Task brief
From the first line to the last, reproduce the material exactly.

Data provided
Segment Open

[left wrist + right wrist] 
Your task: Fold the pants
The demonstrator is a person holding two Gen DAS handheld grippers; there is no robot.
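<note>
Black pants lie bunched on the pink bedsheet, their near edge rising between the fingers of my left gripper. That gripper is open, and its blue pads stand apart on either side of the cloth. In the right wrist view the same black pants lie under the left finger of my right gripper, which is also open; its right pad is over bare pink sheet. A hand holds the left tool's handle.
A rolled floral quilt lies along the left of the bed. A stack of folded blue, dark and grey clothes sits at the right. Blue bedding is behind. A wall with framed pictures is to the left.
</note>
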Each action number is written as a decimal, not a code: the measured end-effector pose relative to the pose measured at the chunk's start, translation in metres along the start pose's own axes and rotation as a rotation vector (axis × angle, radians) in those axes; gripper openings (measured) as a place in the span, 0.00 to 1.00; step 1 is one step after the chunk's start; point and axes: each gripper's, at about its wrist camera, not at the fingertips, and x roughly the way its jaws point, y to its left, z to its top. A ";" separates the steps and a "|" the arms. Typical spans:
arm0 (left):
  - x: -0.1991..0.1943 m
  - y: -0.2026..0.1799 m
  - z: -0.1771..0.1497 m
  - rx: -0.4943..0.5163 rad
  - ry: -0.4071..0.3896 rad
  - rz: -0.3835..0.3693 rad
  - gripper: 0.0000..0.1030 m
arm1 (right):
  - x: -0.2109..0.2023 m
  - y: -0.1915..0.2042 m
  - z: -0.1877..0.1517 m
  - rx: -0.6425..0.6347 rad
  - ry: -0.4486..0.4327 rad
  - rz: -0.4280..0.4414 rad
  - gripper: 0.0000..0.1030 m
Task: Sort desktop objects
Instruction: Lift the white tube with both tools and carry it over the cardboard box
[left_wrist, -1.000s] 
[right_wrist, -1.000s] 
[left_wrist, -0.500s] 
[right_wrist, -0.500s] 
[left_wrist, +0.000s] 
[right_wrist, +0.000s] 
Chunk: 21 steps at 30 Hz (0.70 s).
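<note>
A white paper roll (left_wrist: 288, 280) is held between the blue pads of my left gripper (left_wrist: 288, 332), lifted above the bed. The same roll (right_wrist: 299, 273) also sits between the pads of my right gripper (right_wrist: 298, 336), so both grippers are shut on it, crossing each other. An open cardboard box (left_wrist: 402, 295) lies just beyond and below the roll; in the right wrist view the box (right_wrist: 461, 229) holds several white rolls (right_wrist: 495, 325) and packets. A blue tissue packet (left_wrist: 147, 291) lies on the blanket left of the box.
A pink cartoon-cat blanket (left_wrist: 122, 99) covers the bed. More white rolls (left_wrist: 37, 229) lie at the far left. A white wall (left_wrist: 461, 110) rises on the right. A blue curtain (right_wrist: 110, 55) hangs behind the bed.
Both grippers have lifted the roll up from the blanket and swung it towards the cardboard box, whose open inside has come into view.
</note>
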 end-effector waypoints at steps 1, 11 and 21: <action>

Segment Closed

Result for this exercise
[left wrist + right wrist] 
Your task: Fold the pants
The demonstrator is a person holding two Gen DAS handheld grippers; there is no robot.
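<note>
Black pants lie bunched on the pink bedsheet, their near edge rising between the fingers of my left gripper. That gripper is open, and its blue pads stand apart on either side of the cloth. In the right wrist view the same black pants lie under the left finger of my right gripper, which is also open; its right pad is over bare pink sheet. A hand holds the left tool's handle.
A rolled floral quilt lies along the left of the bed. A stack of folded blue, dark and grey clothes sits at the right. Blue bedding is behind. A wall with framed pictures is to the left.
</note>
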Each action number is written as a decimal, not a code: the measured end-effector pose relative to the pose measured at the chunk's start, translation in metres along the start pose's own axes and rotation as a rotation vector (axis × angle, radians) in those axes; gripper openings (measured) as a place in the span, 0.00 to 1.00; step 1 is one step after the chunk's start; point and axes: each gripper's, at about its wrist camera, not at the fingertips, and x roughly the way its jaws point, y to its left, z to its top. A ";" separates the steps and a "|" the arms. Typical spans:
arm0 (left):
  - x: -0.1991..0.1943 m
  - y: -0.2026..0.1799 m
  - z: -0.1771..0.1497 m
  - rx: -0.4943..0.5163 rad
  - ry: -0.4071..0.3896 rad
  - rz: -0.3835..0.3693 rad
  - gripper: 0.0000..0.1030 m
arm1 (right):
  - x: -0.2109..0.2023 m
  - y: -0.1915..0.2042 m
  - z: -0.1877..0.1517 m
  - rx: -0.6425..0.6347 rad
  - ry: -0.4486..0.4327 rad
  - rz: -0.4280..0.4414 rad
  - gripper: 0.0000..0.1030 m
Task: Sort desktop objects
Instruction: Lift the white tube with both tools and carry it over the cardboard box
[left_wrist, -1.000s] 
[right_wrist, -1.000s] 
[left_wrist, -0.500s] 
[right_wrist, -0.500s] 
[left_wrist, +0.000s] 
[right_wrist, +0.000s] 
Chunk: 21 steps at 30 Hz (0.70 s).
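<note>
A white paper roll (left_wrist: 288, 280) is held between the blue pads of my left gripper (left_wrist: 288, 332), lifted above the bed. The same roll (right_wrist: 299, 273) also sits between the pads of my right gripper (right_wrist: 298, 336), so both grippers are shut on it, crossing each other. An open cardboard box (left_wrist: 402, 295) lies just beyond and below the roll; in the right wrist view the box (right_wrist: 461, 229) holds several white rolls (right_wrist: 495, 325) and packets. A blue tissue packet (left_wrist: 147, 291) lies on the blanket left of the box.
A pink cartoon-cat blanket (left_wrist: 122, 99) covers the bed. More white rolls (left_wrist: 37, 229) lie at the far left. A white wall (left_wrist: 461, 110) rises on the right. A blue curtain (right_wrist: 110, 55) hangs behind the bed.
Both grippers have lifted the roll up from the blanket and swung it towards the cardboard box, whose open inside has come into view.
</note>
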 end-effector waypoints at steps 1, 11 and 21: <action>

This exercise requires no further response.